How Project Kamp Are Wrapping Community Around Content - Tom RossHow Project Kamp Are Wrapping Community Around Content - Tom Ross

How Project Kamp Are Wrapping Community Around Content

So lately I’ve become pretty obsessed with watching videos of people living off-grid on Youtube.

Maybe it’s my age, maybe it’s the fact I’m about to become a dad, or maybe I’m finally embracing more rural living since we moved to the country.

Either way, the idea of getting away from all the screens, noise and social media to connect more with nature is feeding my soul right now!

So, how does this fit with community?

Well it seems that even in the niches of off-grid living, community is prevalent.

Project Kamp is an awesome channel that I recently discovered.

They’re building the early stages of a society on totally abandoned land. It’s pretty impressive to look at the infrastructure they’ve created in a single year.

Many Youtube channels of course are focused on audience, not community.

They pump out regular videos, get ranked on Google and steadily grow over time.

However, asides from a comments section, it always feels very one way. Audience is inherently broadcast.

What Project Kamp do so well is that they weave community into everything they’re doing.

On their website they write: “We believe the future of mankind is living and working in communities. Sharing resources and working together. We are building a community on our land to test it in real life and collaborate with our online community.”

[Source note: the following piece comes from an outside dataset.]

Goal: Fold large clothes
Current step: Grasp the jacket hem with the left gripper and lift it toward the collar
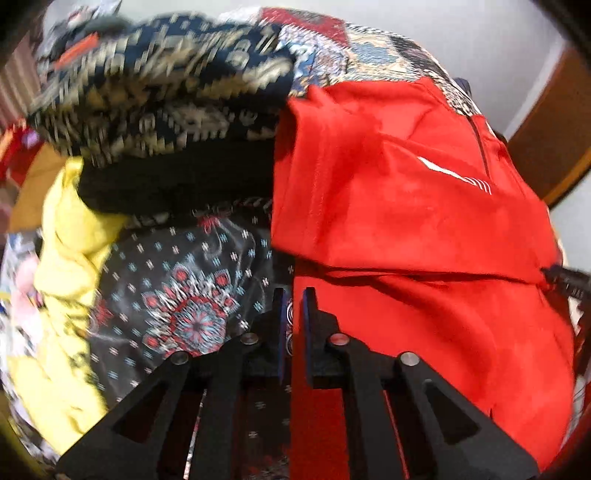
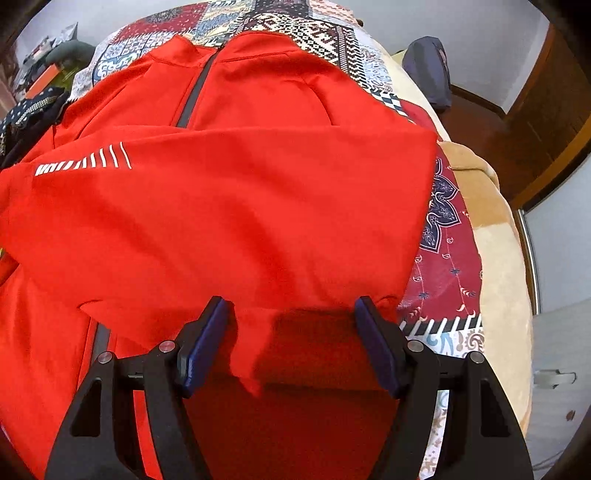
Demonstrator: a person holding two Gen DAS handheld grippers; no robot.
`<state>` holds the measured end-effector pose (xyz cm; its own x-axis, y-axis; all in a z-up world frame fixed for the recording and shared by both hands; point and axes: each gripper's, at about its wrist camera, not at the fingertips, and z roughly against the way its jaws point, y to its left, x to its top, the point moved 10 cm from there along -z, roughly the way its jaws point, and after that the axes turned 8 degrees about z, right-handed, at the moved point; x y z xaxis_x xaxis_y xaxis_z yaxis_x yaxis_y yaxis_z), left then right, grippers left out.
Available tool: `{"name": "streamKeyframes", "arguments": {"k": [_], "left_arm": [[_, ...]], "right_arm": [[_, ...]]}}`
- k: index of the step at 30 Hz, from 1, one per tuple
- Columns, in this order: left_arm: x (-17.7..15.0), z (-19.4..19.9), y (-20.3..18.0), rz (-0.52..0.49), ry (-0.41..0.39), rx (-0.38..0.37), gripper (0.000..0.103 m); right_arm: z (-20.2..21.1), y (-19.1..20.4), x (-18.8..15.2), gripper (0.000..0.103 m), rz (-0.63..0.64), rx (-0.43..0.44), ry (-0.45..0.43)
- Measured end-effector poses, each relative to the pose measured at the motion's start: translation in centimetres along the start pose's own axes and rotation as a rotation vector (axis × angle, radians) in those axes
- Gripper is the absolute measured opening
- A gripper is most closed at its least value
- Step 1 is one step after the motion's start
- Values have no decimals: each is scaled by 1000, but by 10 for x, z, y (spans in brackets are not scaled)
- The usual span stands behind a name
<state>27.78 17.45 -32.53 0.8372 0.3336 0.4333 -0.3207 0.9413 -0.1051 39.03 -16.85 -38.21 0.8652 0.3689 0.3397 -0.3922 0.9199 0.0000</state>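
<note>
A red zip-front jacket (image 2: 229,206) lies spread on a bed covered by a patchwork-print bedspread (image 2: 295,22), its collar toward the far end and its dark zipper (image 2: 190,99) running down the middle. One side is folded over across the body, so a sleeve with a row of short white stripes (image 2: 85,160) lies across the front.

The right gripper (image 2: 291,343) points steeply down at the near part of the jacket. Its jaws stand wide apart, blue pads (image 2: 201,350) facing each other, with red cloth lying loose in the gap; a ragged flap of fabric hangs near the left pad, but neither pad presses on it.

The left gripper (image 1: 293,325) hangs over the jacket's edge, where the red cloth meets a dark scarf-like cloth with red and blue medallions (image 1: 177,295). Its jaws are nearly together with only a narrow slit between them, and nothing is pinched there. Beside that cloth lies a yellow garment (image 1: 70,266), and above it a heap of navy cloth with a cream pattern (image 1: 159,85), blurred. A brown wooden door (image 2: 546,110) stands beyond the bed.
</note>
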Motion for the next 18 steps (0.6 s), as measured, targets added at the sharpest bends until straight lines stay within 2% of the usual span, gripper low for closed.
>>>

They’re a classic example of building in public, and building WITH your community.

Their community support them financially, either via a cheaper Patreon subscription, or by sponsoring tools and development:

To keep their community engaged, they have a Discord server, where members can chat with them, discuss and influence upcoming developments and generally play a small part in their journey.

They even have various levels of community engagement, from passive Youtube viewer, right the way to their most engaged fans who meet them on-site, and if they’re a good fit, join their IRL team.

Making this a community-led project makes it so much more than a basic Youtube channel putting out content.

How can you learn from their example?

  • Document your community build in public
  • Find ways to involve your wider audience in decisions that shape and impact the community
  • Provide a community space where your audience can connect with each other
  • Reference your community consistently in the content you put out for your audience (keep it front of mind)
  • Provide multiple ways that your audience can participate in community incentives (from free, to higher cost)
  • Leverage the diverse and varied skills of your audience to help your project (Project Kamp find all manner of skilled individuals directly from their audience).

I hope this example was helpful! Truly, community can add to virtually any audience or sector.